Bachmann’s 7-foot-doctor story sounds like a real tall tale

AFTERNOON EDITION

Today in Bachmannia: If we were to make a list of The Very Best of Our Favorite Congresswoman’s campaign blurts, the one about the 7-foot-tall doctor might be right at the tippy top. Igor Volsky of the lefty site, Think Progress writes … off of video included at the link: “Bachmann complained that undocumented immigrants are exempt from paying for the law, claimed that a seven-foot doctor told her the IRS had to approve medical procedures, and reiterated her long-standing view that doctors and hospitals would provide free care to the uninsured if they were shielded from malpractice claims:

• “Under Obamacare illegal aliens don’t have to pay for Obamacare. Only American citizens pay for Obamacare. […] Illegal aliens have the possibility of getting the care, but they have no requirement to pay for the care. Only the citizens do.”
“One man stood up, he was over 7-feet tall. He was a physician in the community. And he said, ‘I had a little lady in my office and because of Obamacare, I had to call the IRS and I had to get a number to put on a form before I could see her.’ ”
“When I was a little girl … There were people who could not pay [for health care]. I mean they just did not have any money at all. And so the doctor would just write it off. […] It’s very different today. Now, doctors don’t feel like they can do that … they worry about liability.’ “

Volsky adds, “It’s hard to make sense of any of Bachmann’s claims. Republicans successfully fought to keep undocumented immigrants from receiving tax credits through the exchanges and the ACA does nothing to change the existing Reagan-era law that requires hospitals to provide health care to everyone in need of emergency services. Undocumented immigrants also paid $11.2 billion in taxes in 2010, including $8.4 billion in sales taxes, $1.6 billion in property taxes, and $1.2 billion in personal income taxes. The seven-foot doctor’s claims are similarly dubious, since the IRS does not begin enforcing the individual requirement to purchase health insurance until 2014 — and even then, the penalty is processed through personal income tax returns and would not require a medical provider to call the agency.”
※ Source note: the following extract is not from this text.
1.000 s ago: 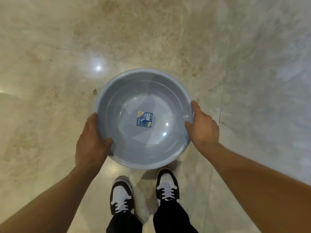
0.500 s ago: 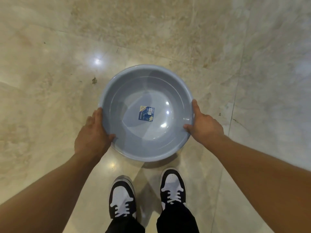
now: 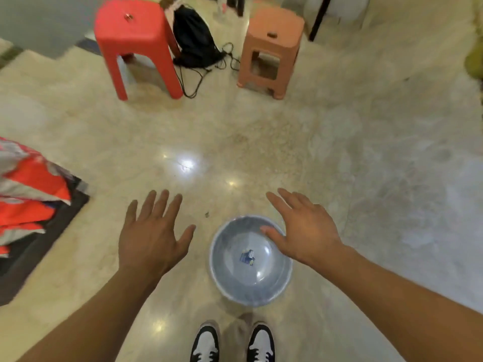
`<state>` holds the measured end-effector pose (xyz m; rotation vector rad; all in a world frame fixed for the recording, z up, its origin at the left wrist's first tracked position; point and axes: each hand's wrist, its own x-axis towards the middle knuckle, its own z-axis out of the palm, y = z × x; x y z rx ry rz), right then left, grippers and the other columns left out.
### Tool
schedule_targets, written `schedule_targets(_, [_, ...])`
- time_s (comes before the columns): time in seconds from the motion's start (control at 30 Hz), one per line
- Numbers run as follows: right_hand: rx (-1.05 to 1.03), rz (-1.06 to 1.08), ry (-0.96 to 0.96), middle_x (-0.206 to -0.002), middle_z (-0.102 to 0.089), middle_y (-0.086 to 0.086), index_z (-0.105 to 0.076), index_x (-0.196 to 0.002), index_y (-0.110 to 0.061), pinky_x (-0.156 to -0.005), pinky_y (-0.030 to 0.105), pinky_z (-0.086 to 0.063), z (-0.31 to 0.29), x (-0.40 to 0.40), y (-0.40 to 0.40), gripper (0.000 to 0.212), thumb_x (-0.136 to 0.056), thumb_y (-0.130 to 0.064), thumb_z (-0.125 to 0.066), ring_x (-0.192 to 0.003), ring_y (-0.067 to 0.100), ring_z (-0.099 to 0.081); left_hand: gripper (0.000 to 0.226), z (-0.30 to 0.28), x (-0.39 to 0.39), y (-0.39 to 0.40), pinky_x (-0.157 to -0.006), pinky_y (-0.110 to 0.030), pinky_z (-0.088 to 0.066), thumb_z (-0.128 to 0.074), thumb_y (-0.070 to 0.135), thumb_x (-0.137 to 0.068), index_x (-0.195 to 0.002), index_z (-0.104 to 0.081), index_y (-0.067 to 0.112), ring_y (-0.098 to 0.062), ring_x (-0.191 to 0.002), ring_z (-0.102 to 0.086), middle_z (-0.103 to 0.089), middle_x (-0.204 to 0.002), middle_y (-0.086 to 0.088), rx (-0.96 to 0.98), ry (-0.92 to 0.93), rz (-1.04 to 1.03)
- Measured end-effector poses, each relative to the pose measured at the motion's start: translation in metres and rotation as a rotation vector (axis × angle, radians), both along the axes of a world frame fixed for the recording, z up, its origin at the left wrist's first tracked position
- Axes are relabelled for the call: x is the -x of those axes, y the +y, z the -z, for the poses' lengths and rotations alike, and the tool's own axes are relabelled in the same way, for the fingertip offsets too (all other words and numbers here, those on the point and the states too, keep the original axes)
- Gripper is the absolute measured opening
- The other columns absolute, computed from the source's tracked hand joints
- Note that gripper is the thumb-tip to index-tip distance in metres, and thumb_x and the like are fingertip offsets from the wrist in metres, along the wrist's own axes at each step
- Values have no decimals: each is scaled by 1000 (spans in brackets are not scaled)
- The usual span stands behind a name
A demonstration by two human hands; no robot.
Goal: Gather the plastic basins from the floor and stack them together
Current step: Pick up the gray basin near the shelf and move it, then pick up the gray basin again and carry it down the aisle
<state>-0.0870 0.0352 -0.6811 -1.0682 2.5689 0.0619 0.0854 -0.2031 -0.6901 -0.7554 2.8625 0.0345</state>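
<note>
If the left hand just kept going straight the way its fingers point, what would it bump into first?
The left hand is open, its fingers aimed forward over bare marble floor. Nothing lies close in that line; farther on stands the red stool, probably the first thing met, though depth is hard to judge. The grey basin sits off to its right.

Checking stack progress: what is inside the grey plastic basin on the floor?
Inside the round grey plastic basin only a small blue label on its bottom shows. The right hand, open, covers the upper right rim, so that part stays unseen.

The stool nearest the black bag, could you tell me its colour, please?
Bright red stool, clearest in the head view, its only view.
</note>
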Motion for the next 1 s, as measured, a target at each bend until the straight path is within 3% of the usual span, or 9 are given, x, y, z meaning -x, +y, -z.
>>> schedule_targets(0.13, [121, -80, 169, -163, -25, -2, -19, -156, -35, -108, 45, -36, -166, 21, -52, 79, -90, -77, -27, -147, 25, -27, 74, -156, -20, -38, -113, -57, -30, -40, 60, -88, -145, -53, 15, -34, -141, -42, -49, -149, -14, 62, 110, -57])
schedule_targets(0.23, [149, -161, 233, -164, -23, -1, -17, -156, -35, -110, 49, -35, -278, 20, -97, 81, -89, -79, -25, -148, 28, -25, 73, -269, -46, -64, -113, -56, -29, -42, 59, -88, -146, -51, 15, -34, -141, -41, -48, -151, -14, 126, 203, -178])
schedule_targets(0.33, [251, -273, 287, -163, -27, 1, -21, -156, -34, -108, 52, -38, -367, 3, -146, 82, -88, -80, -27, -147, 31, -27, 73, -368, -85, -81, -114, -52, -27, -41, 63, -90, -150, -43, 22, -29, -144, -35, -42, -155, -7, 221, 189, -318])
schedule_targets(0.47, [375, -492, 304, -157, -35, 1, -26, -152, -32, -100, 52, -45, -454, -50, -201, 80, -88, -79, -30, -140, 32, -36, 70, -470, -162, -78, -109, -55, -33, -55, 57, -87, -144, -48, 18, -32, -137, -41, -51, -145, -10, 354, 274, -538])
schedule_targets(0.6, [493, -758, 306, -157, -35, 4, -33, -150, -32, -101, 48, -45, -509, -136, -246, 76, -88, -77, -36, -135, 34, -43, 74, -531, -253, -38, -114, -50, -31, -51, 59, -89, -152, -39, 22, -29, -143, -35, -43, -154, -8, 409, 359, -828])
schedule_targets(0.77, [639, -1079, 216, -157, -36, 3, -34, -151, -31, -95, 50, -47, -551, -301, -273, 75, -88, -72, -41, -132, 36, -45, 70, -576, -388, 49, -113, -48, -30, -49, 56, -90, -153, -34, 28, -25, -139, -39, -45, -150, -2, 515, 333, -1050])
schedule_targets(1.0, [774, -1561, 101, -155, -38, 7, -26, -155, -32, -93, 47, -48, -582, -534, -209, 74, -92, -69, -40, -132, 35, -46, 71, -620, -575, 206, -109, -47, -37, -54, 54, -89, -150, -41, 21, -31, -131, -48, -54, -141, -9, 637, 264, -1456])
The Farmers Union convention is going on, and they know there’s some big changes coming. A post up at the publicnewsservice site says: “The 2012 farm bill and the elimination of the Minnesota Homestead Tax Credit will be among the issues discussed here this weekend at the 70th annual convention of the Minnesota Farmers Union. These and other serious issues face farmers, says Minnesota Farmers Union president Doug Peterson. … Farmers know cuts will be coming with the farm bill, Peterson says, but how much and to which programs is unclear as the debt-reduction ‘super-committee’ continues to work on a plan to eliminate more than $1 trillion from the U.S. budget. As for the new farm bill, Peterson says people are frustrated because very little is known about what’s happening behind the super-committee’s closed doors. Peterson is hoping the process is fair. ‘We understand that we’ve shouldered more cuts already than any other program. That’s farmers and ranchers, through the farm bill currently, have shouldered more cuts than any program so far under the scrutiny of the budget ax.’ ” My advice would be to hire more and better lobbyists.
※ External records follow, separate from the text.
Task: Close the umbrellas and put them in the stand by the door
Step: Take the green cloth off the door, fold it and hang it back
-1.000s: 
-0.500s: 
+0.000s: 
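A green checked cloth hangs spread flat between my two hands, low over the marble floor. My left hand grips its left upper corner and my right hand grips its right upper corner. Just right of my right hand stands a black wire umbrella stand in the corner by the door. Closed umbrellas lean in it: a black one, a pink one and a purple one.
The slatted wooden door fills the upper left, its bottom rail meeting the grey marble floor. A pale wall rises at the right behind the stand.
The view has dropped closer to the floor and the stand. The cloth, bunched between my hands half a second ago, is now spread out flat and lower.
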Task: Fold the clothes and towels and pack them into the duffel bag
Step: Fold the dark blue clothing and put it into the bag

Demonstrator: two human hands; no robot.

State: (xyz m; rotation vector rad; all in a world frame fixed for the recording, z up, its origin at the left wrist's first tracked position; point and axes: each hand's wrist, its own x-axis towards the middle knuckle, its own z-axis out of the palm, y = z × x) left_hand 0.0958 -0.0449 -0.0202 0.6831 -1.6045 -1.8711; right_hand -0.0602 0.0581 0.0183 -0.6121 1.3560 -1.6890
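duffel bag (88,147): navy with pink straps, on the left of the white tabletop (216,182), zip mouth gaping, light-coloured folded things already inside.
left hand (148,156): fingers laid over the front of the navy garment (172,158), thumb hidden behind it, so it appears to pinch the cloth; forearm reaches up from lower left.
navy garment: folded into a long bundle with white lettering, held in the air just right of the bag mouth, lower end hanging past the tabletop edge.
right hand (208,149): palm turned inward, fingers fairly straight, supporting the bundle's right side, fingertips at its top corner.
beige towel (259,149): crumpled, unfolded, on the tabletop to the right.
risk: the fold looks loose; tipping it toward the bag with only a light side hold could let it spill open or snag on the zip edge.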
It’d be nice if there were a simple way of finding what these files have on you. Laura Yuen of MPR reports: “A state task force Friday will weigh whether to dump millions of local police records from Minnesota into a federal criminal and investigative database. The FBI has asked Minnesota officials to opt into the Law Enforcement National Data Exchange, a vast data-sharing system that the bureau calls a one-stop shop for law enforcement and crime analysts. FBI officials say it will help local police investigate cases involving people who are suspected of similar crimes in other states. But federal law enforcement officers, including those investigating immigration offenses, also have access to the records. That concerns advocates for privacy rights and civil liberties. ‘When it starts going out into databases accessible by thousands of law enforcement people, you don’t know what the consequences are,’ said Robert Sykora, chief information officer for the Minnesota Board of Public Defense.”
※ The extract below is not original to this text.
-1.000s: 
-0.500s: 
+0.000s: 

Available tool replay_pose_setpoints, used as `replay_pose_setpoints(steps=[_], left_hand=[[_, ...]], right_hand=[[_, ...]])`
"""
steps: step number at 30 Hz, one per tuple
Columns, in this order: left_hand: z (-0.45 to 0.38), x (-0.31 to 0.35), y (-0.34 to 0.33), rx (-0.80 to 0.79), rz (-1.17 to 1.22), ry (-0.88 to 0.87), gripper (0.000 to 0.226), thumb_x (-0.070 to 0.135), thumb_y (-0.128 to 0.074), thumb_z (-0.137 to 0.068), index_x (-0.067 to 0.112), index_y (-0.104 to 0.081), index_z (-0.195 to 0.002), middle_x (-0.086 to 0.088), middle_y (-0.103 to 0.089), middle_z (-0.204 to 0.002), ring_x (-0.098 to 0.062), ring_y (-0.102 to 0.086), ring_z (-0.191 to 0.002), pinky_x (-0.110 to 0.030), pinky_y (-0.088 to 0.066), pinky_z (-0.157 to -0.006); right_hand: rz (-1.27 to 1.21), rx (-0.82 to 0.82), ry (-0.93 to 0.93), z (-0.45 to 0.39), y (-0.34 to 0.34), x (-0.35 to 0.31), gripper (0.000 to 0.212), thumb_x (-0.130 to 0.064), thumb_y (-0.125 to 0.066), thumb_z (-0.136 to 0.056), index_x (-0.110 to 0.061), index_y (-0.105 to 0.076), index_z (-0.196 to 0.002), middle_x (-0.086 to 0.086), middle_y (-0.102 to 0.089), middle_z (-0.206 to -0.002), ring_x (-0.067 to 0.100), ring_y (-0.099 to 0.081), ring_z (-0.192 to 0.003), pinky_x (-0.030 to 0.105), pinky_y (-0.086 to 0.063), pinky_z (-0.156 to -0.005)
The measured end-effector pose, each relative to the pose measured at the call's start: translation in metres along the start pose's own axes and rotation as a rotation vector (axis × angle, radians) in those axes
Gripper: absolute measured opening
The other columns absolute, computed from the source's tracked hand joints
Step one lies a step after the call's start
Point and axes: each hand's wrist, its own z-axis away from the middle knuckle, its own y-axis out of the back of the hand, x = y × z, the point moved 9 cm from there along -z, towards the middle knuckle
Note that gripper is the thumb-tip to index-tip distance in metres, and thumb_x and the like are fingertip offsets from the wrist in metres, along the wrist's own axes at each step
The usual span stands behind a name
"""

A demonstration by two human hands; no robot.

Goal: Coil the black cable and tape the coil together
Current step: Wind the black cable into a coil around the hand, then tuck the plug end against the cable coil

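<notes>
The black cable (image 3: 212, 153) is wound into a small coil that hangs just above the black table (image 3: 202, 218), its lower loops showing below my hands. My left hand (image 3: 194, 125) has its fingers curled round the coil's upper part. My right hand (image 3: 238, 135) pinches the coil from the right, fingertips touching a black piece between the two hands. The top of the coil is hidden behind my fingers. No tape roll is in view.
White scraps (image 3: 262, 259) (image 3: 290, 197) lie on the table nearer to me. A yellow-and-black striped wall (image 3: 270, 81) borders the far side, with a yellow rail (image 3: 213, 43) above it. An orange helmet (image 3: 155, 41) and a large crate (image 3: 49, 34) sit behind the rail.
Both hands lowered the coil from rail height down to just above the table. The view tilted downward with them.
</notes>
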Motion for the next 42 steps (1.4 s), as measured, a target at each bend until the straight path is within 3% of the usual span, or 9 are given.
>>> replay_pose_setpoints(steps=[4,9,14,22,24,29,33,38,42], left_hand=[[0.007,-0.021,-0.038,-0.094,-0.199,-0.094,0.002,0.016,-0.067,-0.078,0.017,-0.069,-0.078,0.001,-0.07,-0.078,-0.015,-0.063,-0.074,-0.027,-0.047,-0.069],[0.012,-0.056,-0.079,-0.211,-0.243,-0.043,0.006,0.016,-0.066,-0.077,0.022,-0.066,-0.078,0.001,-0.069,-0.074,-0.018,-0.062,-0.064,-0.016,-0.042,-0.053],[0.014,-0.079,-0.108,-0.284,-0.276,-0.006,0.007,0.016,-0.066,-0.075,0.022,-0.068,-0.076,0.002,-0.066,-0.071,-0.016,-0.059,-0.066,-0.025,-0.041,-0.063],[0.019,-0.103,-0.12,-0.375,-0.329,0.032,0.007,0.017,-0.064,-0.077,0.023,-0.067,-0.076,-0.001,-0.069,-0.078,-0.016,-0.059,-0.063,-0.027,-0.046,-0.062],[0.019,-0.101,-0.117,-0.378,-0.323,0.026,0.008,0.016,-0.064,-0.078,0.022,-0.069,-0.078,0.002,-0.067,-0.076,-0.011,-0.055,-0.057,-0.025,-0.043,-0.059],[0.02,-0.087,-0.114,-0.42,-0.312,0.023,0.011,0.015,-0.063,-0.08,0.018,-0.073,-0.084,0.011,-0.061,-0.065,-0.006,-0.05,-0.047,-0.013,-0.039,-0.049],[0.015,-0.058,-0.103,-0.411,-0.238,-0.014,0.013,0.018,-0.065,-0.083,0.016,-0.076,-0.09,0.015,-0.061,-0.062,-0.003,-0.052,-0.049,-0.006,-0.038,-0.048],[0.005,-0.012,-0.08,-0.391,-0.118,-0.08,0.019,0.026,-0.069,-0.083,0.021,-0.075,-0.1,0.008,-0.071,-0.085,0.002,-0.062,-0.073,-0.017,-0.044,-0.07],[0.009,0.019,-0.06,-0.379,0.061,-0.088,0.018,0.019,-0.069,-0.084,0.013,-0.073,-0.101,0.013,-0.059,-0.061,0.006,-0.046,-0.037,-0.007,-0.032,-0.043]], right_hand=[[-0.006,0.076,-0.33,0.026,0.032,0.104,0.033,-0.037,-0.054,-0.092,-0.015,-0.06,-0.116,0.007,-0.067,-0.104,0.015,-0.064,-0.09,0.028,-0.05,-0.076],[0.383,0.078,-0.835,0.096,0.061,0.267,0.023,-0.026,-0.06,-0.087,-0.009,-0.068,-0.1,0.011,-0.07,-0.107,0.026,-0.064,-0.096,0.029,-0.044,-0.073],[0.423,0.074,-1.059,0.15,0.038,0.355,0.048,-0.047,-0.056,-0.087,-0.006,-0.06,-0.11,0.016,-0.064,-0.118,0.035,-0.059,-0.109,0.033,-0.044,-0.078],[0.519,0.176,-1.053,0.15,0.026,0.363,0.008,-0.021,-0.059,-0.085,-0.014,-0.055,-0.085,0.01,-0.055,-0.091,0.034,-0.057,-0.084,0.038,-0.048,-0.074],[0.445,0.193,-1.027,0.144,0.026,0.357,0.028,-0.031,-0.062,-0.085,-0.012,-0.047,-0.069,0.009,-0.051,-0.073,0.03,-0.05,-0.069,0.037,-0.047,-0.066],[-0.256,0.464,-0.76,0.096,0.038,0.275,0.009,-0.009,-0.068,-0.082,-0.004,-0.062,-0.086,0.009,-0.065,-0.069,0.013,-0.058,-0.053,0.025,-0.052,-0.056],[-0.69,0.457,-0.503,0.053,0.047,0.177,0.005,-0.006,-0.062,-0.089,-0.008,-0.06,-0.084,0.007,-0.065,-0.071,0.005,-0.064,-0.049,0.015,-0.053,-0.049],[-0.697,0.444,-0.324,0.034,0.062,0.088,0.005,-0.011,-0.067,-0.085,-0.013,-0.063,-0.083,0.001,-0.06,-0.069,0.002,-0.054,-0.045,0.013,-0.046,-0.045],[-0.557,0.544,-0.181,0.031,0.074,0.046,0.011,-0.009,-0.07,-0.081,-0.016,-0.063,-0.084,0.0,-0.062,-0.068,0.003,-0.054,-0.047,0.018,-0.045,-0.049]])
Never a dull moment in the Anoka-Hennepin School District. Maria Elena Baca and Emma Carew Grovum at the Strib write: “Ten Coon Rapids High School students have been suspended after a volley of harassing comments and threats on Facebook, the latest in a string of incidents that have jolted the Anoka-Hennepin School District over the past couple of years. The online dispute, which involved students posting invective and obscenity-laced insults, escalated into a shouting match on a stairway at the school Tuesday before teachers intervened. The students, who have not been identified, are serving three- to 10-day suspensions, said district spokesman Brett Johnson. … three juniors and seven seniors (eight boys and two girls) were involved in the mostly online altercation. Students were cooperative when taken into interviews with administrators, she said. ‘Their phones were in their hands’ and open to the Facebook page in question, she said. From there, it wasn’t difficult to pinpoint responsibility.” I feel a lot of “de-friending” coming on.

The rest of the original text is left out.